January 25, 2021 4 min read
You’ve probably heard about circadian rhythms and how it plays an integral role in your sleep and daily functioning. If you don't know, your circadian rhythm regulates your sleep and wake cycle that roughly takes 24 hours to complete. Although everyone’s internal clock is different, there are ways to work with varying circadian rhythms. This is known as your “sleep chronotype”. Identifying your chronotype is a great way to seek out solutions that work specifically for your personal circadian rhythm. On that note, let’s dive into sleep chronotypes.
What are chronotypes?
According to Healthline, “chronotypes are a person’s circadian typology or the individual differences in activity and alertness in the morning and evening.” They basically measure circadian rhythms and offer solutions to get better sleep and optimize daytime productivity.

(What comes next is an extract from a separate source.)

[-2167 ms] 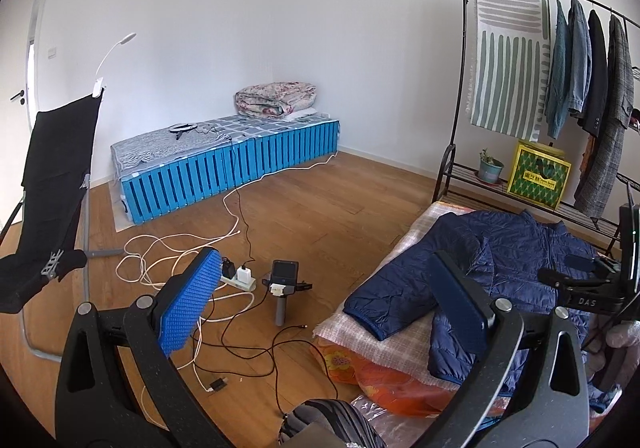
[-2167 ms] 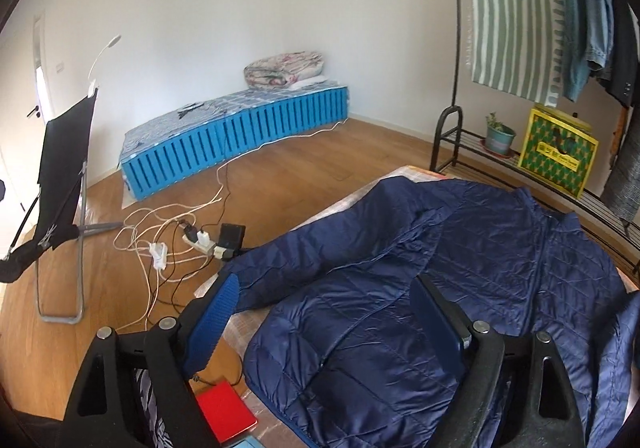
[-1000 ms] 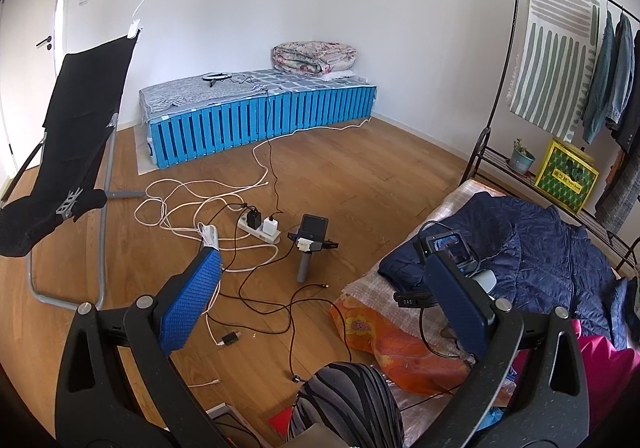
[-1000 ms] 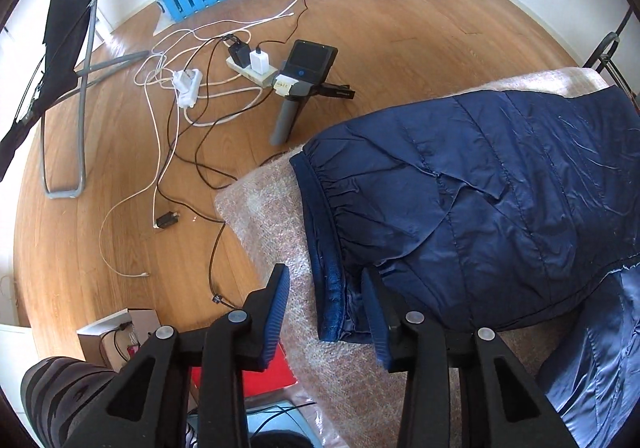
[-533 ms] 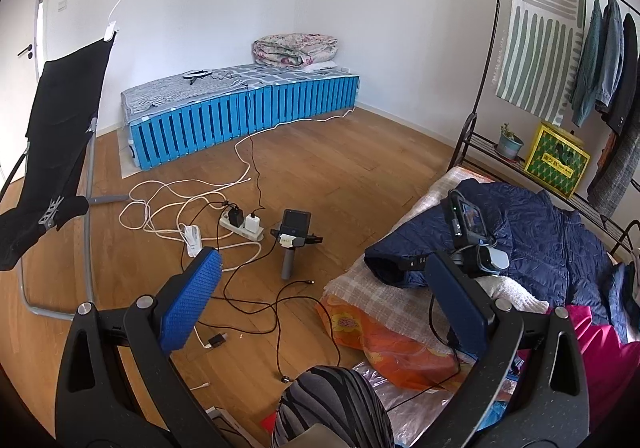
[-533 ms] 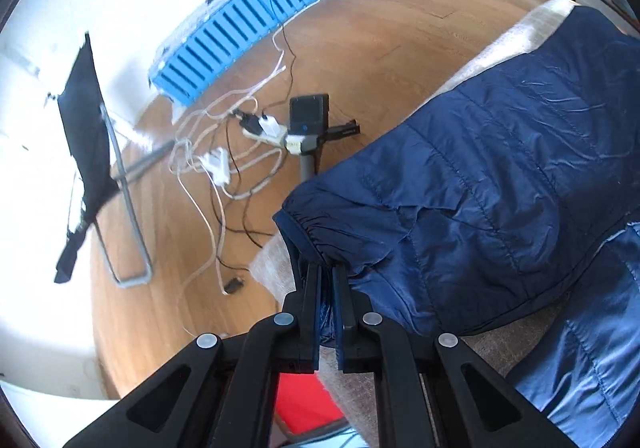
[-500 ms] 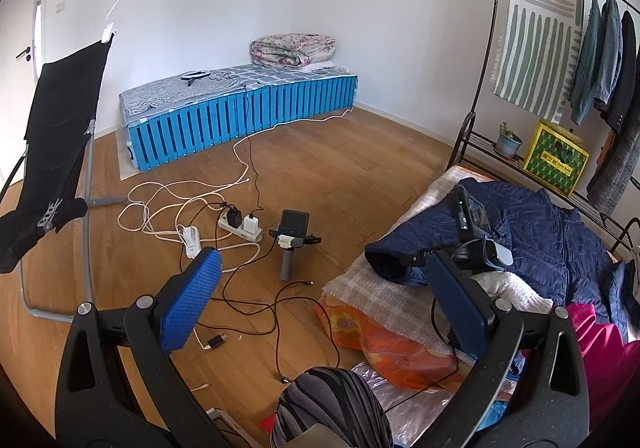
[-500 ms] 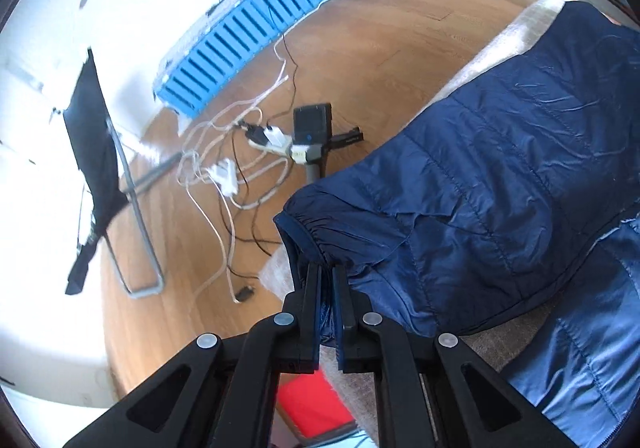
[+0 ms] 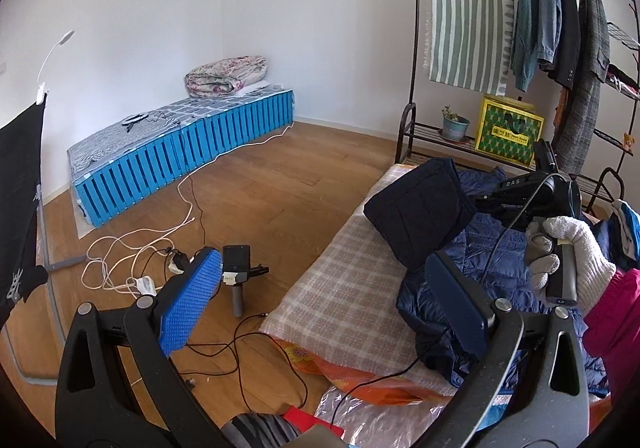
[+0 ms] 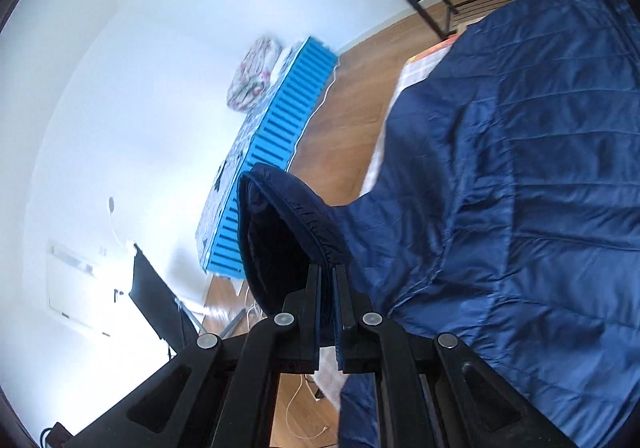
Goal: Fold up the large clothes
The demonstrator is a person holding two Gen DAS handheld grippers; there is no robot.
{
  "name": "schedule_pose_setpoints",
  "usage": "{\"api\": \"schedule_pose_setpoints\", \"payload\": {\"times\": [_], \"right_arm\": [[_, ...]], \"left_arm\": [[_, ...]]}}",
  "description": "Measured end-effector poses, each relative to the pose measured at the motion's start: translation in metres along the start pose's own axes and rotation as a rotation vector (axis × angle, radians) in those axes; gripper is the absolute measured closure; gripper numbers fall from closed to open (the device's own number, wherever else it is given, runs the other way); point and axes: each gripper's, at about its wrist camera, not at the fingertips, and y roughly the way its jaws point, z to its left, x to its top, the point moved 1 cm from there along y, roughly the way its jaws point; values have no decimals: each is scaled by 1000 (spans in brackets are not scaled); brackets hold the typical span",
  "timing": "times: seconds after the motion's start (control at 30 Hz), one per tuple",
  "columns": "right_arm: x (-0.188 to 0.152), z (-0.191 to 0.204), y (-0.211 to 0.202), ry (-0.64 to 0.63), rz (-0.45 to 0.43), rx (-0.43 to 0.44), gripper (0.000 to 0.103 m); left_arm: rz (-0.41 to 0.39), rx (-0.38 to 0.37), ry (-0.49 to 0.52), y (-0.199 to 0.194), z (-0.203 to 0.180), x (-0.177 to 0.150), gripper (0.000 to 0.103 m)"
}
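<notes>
A navy quilted jacket (image 9: 476, 248) lies on a checked blanket (image 9: 352, 288) over a low bed. My right gripper (image 10: 328, 272) is shut on the jacket's sleeve cuff (image 10: 280, 216) and holds the sleeve lifted above the jacket body (image 10: 520, 168). In the left wrist view the right gripper (image 9: 480, 204) shows at the right, held by a white-gloved hand (image 9: 568, 256), with the raised sleeve (image 9: 420, 208) folded over toward the jacket. My left gripper (image 9: 320, 304) is open and empty, held above the bed's near corner and the floor.
A clothes rack (image 9: 560, 28) with hanging garments stands behind the bed. A blue slatted mattress base (image 9: 180, 156) lies along the far wall. Cables (image 9: 132, 260) and a spare gripper handle (image 9: 238, 280) lie on the wooden floor. A black folding chair (image 9: 20, 208) is at left.
My right gripper closed on the sleeve cuff, then lifted it and swung it up and over toward the jacket body. My left gripper stayed open and shifted only slightly.
</notes>
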Motion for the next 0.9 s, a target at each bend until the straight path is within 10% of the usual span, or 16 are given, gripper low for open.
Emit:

This is especially important for those who want to implement a new sleep routine. Knowing your chronotype is great, as it offers a better idea of how your personal circadian cycle works, and ways to change it so you can use your time more efficiently.
There are 4 main chronotypes we can individually place ourselves in. Funnily enough, they can be categorized into animals: bear, lion, wolf, and dolphin. Most people can be placed into their respective “animals,” but be aware that your internal clock can fall in-between categories as well. Let’s take a look at each chronotype.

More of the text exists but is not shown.